Abstract
Background and aims
We have previously reported that sinomenine, an alkaloid isolated from the root of the plant Sinomenium acutum, had antinociceptive effect in rodent models of acute inflammatory or neuropathic pain. As a traditional medicine, sinomenine is used in China to treat rheumatoid arthritis (RA).
Methods
In the present study, we evaluated the potential antinociceptive effect of sinomenine in a mouse model of RA, collagen type II antibody (CII Ab) induced arthritis (CAIA) after acute and chronic administration.
Results
As single administration, sinomenine at 40 or 80 mg/kg significantly reduced mechanical hypersensitivity both at the time of peak joint inflammation (days 11–19 after CII Ab injection) or during the post-inflammatory phase (days 35–54). No tolerance to the effect of 80 mg/kg sinomenine was observed during repeated injection twice a day for 5 days from day 11 to day 19 or from day 49 to day 53 after CII Ab injection in CAIA mice.
Conclusions
We have shown that sinomenine is effective in alleviating localized and spread hypersensitivities in CAIA mice both during acute inflammation and in post-inflammatory phase. Further, repeated sinomenine administration has elevated the baseline mechanical threshold without producing tolerance.
Implications
Sinomenine may be clinically useful to treat chronic pain in RA, including wide-spread pain which appears to be a difficult clinical problem despite the improvement in the acute treatment of RA by disease modifying agents.
1 Introduction
Pain is a major clinical feature of rheumatoid arthritis (RA). Not only has pain been suggested to be an important patient-reported outcome in RA [1,2], but also the severity of pain has strong impact on the quality of life of patients. Although pain is usually considered as a marker for inflammation, recent studies have shown that in many RA patients chronic pain continue to be a major problem even after the remission of inflammation [2]. Furthermore, many RA patients also suffer from chronic wide-spread pain in a fashion similar to fibromyalgia [3].
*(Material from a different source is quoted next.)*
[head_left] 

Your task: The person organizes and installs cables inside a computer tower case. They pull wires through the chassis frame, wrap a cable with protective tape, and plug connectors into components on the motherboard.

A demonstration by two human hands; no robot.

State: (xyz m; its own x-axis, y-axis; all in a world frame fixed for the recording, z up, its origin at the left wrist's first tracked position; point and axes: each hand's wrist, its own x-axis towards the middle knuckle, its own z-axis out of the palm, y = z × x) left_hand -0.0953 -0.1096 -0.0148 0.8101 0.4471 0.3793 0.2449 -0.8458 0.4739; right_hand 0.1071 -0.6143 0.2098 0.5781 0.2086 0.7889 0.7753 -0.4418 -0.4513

Non-steroidal anti-inflammatory drugs (NSAIDs) and acetaminophen are first line pain therapies in RA and weak opioids are also sometimes used [2]). In both cases, analgesia in a substantial portion of patients remains unsatisfactory and long-term application of these drugs is limited by side effects and in the case of opioids, the development of tolerance [4]. Disease-modifying anti-rheumatic drugs such as methotrexate are known to reduce acute symptoms in RA including pain, but their efficacy against the development of chronic pain is less clear [1,3,5].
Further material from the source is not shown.